The Passport Republic: Surveillance and Control of Spatial Mobility in Postcolonial Lima, 1821–55
Sunday, January 5, 2014: 11:00 AM
Columbia Hall 9 (Washington Hilton)
The use of internal passports in the modern era is often associated with the severe policies of authoritarian regimes. However, as some recent scholars have pointed out, these documents –predecessors of the modern IDs– appeared as a temporary measure after a period of revolution. Latin America was no exception. Very soon after the break up with the Spanish empire, the policy makers in the former Viceroyalty of Peru sought to restore order in a territory still occupied by the enemy. In order to regulate the circulation of fellow nationals as well as to verify their identity, these devices requested the physical features of their bearers, which constitute the country’s first attempt to develop a biometric identification system.
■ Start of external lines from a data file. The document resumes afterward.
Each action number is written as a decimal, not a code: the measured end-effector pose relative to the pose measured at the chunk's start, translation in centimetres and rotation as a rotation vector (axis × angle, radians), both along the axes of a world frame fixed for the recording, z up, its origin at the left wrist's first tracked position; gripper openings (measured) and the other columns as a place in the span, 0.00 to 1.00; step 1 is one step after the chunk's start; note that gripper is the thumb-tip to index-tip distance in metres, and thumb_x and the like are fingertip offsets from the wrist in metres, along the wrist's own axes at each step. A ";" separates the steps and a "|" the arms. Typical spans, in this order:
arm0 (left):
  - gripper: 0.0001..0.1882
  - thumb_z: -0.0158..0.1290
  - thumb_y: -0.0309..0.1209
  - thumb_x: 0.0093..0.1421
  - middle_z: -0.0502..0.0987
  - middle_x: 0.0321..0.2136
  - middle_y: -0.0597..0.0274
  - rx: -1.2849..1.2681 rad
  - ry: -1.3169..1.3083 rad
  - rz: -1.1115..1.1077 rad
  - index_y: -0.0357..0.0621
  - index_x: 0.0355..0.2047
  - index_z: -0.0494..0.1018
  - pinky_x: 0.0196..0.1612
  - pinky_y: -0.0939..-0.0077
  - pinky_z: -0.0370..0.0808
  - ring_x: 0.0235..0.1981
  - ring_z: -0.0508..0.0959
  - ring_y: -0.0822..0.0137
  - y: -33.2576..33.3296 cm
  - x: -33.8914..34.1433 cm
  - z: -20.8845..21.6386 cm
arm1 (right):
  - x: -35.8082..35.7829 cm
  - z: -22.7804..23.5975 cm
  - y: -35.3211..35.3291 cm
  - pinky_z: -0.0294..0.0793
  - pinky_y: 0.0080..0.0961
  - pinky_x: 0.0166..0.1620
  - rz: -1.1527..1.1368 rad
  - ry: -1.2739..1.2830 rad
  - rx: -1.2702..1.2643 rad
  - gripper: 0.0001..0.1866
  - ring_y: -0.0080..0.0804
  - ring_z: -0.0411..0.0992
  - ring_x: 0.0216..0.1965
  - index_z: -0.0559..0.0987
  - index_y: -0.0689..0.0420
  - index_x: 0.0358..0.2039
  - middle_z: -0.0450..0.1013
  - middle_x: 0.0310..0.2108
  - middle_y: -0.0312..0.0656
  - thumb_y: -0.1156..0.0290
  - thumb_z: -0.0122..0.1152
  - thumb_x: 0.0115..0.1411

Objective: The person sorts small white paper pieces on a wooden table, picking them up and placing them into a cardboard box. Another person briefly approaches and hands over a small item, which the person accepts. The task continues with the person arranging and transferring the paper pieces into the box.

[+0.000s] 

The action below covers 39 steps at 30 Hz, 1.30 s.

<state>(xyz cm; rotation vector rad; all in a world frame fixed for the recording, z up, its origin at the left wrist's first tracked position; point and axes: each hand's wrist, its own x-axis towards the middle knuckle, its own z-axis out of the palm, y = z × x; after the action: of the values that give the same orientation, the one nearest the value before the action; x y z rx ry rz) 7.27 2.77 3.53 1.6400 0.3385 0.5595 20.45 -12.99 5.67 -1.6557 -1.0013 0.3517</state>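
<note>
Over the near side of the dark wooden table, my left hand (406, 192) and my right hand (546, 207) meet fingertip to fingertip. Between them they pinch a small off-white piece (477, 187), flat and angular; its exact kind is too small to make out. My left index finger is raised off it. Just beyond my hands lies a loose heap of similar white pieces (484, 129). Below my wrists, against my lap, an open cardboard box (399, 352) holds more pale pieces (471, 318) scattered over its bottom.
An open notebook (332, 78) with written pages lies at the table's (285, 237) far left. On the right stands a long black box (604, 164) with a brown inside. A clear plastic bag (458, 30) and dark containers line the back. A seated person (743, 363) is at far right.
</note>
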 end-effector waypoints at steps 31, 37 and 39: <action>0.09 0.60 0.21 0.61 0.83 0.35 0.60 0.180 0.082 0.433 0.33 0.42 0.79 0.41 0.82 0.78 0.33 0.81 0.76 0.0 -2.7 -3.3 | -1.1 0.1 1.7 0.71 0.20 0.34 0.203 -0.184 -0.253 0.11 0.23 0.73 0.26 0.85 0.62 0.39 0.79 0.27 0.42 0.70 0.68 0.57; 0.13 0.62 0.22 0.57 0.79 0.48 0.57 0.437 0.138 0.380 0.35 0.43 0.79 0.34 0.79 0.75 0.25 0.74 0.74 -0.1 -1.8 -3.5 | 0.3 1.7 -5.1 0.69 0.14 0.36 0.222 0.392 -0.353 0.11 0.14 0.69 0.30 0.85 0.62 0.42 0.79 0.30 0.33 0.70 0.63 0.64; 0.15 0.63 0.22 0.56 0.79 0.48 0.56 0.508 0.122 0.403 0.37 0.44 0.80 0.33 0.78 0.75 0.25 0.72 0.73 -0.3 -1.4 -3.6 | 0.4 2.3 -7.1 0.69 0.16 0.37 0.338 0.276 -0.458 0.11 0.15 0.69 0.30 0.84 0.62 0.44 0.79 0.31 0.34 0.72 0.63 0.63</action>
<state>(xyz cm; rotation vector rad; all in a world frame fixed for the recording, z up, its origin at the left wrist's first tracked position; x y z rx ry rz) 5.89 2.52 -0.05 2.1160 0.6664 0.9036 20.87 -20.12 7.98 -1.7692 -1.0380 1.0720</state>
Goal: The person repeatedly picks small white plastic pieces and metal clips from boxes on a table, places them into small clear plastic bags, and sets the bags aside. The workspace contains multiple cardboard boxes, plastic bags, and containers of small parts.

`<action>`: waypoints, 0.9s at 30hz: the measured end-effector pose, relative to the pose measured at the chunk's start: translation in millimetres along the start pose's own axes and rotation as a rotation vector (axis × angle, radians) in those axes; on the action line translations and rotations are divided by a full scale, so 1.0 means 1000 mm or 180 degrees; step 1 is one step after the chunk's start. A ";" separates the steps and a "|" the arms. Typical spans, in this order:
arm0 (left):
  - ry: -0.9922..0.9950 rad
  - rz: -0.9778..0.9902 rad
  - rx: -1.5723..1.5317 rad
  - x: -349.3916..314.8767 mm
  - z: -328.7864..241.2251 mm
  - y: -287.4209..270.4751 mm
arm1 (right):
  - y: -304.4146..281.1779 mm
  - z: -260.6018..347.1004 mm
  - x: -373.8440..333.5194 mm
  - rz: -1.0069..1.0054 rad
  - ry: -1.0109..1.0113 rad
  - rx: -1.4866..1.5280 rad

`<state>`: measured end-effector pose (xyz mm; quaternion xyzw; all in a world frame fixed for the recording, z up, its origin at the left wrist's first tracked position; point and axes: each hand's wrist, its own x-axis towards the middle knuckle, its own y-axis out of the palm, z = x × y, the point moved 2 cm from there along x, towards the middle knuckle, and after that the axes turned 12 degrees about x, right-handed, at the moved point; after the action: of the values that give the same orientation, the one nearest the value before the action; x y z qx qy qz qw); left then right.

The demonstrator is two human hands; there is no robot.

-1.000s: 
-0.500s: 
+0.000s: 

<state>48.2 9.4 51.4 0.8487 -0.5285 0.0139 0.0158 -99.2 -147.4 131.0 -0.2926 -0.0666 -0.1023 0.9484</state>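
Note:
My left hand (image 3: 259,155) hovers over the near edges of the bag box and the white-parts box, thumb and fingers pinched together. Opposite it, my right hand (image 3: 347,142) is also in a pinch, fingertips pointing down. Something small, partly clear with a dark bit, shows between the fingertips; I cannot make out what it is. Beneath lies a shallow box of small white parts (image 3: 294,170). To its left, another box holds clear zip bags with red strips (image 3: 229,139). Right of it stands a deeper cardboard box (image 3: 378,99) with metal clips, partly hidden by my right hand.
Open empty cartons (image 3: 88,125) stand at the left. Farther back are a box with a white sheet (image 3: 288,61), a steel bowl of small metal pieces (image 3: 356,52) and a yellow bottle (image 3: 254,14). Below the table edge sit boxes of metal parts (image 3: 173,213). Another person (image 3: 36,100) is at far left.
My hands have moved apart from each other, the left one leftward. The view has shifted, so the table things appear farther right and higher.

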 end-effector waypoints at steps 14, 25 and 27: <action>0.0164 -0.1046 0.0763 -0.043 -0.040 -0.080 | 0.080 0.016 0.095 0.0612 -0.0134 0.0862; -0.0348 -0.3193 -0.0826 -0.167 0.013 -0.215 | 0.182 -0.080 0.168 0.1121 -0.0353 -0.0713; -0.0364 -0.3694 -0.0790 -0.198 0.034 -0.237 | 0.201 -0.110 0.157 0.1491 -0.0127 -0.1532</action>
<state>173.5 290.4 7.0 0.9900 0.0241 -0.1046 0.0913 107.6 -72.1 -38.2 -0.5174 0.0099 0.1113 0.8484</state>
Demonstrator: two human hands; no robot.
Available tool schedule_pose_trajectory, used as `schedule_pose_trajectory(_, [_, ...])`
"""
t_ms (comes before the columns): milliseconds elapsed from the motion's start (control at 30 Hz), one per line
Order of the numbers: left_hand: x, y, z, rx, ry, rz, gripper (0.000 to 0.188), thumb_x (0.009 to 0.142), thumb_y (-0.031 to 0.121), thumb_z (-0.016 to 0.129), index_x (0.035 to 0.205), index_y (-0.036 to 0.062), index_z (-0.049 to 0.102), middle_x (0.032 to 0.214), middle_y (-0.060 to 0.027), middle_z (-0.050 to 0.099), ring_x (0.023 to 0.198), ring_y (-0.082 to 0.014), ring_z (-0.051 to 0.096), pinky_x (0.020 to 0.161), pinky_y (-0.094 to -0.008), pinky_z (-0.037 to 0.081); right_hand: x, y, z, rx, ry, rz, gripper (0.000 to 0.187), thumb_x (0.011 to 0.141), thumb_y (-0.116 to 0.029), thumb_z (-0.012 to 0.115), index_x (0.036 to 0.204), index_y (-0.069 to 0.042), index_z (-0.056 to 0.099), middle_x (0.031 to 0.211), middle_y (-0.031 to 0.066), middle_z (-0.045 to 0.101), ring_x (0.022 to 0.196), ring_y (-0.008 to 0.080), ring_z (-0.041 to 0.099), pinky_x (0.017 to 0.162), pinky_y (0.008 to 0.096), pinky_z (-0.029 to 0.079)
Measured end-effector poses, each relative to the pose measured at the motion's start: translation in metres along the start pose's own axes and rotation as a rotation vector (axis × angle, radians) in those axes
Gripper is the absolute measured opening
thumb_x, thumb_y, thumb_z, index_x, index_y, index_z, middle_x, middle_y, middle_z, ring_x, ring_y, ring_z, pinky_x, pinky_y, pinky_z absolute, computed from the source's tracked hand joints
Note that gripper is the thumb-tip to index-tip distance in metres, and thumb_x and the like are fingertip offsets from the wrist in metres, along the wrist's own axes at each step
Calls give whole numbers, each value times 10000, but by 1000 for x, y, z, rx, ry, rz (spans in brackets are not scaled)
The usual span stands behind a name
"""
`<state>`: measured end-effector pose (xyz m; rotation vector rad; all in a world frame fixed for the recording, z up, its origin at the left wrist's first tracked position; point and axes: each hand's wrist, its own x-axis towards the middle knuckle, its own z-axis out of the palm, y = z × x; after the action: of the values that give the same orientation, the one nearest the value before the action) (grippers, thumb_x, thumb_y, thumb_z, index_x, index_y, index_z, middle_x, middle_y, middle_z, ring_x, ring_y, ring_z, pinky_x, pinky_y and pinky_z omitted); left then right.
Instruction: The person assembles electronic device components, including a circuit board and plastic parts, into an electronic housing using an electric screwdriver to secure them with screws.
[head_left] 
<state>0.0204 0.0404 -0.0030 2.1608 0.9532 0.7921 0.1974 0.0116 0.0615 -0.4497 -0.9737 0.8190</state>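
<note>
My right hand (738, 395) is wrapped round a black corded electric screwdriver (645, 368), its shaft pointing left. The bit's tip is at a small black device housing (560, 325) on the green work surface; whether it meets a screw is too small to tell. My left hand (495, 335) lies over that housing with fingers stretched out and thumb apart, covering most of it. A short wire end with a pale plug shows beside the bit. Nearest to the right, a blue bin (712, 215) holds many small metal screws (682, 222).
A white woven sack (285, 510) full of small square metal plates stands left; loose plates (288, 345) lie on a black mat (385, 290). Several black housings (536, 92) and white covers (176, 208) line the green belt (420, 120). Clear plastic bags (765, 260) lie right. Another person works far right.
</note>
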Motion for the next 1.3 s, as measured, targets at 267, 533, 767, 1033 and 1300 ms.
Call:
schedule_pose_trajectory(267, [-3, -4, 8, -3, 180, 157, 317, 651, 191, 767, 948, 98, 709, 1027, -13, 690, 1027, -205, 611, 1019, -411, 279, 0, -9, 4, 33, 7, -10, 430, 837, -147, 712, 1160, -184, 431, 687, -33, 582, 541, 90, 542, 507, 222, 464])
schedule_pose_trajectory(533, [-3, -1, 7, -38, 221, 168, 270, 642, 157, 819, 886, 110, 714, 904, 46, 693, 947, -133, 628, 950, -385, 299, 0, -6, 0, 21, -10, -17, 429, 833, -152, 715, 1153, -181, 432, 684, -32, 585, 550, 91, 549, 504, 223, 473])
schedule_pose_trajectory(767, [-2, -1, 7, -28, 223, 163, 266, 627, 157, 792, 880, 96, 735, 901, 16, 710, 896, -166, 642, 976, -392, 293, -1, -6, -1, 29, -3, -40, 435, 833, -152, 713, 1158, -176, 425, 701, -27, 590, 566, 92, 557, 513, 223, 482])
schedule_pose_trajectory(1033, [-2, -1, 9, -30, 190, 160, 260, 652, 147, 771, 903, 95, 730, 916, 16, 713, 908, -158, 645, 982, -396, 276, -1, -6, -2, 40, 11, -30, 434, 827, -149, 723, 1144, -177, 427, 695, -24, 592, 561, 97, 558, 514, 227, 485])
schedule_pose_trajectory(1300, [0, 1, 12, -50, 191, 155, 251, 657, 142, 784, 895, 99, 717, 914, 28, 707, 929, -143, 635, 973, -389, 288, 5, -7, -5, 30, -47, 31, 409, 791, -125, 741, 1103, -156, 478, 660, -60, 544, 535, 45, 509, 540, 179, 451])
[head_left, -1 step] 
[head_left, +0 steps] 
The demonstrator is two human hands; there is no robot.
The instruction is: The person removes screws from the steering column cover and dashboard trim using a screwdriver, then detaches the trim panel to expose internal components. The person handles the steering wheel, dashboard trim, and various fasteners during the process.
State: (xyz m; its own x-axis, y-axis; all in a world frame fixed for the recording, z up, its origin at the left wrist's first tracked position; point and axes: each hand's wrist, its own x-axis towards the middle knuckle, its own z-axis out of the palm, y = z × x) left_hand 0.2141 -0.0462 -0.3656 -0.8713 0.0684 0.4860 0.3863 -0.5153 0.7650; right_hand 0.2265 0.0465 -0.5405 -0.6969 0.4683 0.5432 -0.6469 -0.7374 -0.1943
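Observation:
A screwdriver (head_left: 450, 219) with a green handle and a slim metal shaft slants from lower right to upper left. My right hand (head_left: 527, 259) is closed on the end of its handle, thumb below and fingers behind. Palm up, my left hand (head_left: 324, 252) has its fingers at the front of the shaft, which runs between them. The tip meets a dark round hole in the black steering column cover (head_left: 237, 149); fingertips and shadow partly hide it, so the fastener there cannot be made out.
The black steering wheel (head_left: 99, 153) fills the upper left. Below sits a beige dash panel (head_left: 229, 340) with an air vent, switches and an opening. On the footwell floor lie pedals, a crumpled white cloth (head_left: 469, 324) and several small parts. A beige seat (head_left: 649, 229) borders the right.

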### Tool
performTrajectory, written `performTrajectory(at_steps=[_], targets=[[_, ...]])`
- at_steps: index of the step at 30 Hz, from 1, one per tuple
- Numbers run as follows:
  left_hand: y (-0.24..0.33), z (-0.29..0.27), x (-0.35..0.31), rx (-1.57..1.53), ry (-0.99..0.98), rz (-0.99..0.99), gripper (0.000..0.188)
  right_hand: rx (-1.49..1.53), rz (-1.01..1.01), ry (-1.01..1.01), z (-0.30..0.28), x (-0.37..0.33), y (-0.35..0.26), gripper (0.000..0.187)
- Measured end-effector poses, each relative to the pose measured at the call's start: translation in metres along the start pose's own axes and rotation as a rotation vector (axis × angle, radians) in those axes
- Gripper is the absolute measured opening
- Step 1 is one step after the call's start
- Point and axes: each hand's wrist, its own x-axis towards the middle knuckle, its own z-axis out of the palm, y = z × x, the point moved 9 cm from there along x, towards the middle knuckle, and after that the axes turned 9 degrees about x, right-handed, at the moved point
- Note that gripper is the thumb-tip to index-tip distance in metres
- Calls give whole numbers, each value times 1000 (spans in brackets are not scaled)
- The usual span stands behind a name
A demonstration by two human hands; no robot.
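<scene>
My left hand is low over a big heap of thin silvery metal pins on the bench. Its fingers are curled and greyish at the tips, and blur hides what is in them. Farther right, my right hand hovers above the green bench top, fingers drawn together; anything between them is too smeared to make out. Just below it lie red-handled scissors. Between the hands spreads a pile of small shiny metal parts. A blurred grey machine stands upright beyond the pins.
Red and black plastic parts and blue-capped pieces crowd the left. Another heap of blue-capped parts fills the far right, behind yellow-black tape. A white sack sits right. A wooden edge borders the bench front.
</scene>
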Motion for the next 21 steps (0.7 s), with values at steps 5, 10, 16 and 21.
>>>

This paper explores the genealogy of the Peruvian internal passport during the three decades of its existence, until 1855, when the Liberal Revolution banned them as a contradiction to the values emanated of the county’s Constitution and the cause of freedom and liberty. To highlight the achievements and pitfalls of this project, I will focus on two particular aspects: technology and bureaucracy. As I will demonstrate, Peruvian policy makers were able to implement a system that combined: the physical architecture of the capital city, the police force, the judicial system, and the adoption of new technologies that allowed them to capture both movements and identities of the citizens under their surveillance. The emergence of the internal passports marked a watershed in the relationship between state and society not only in Peru but in the world, and it obliges us to reconsider the relationship between democracy and mobility.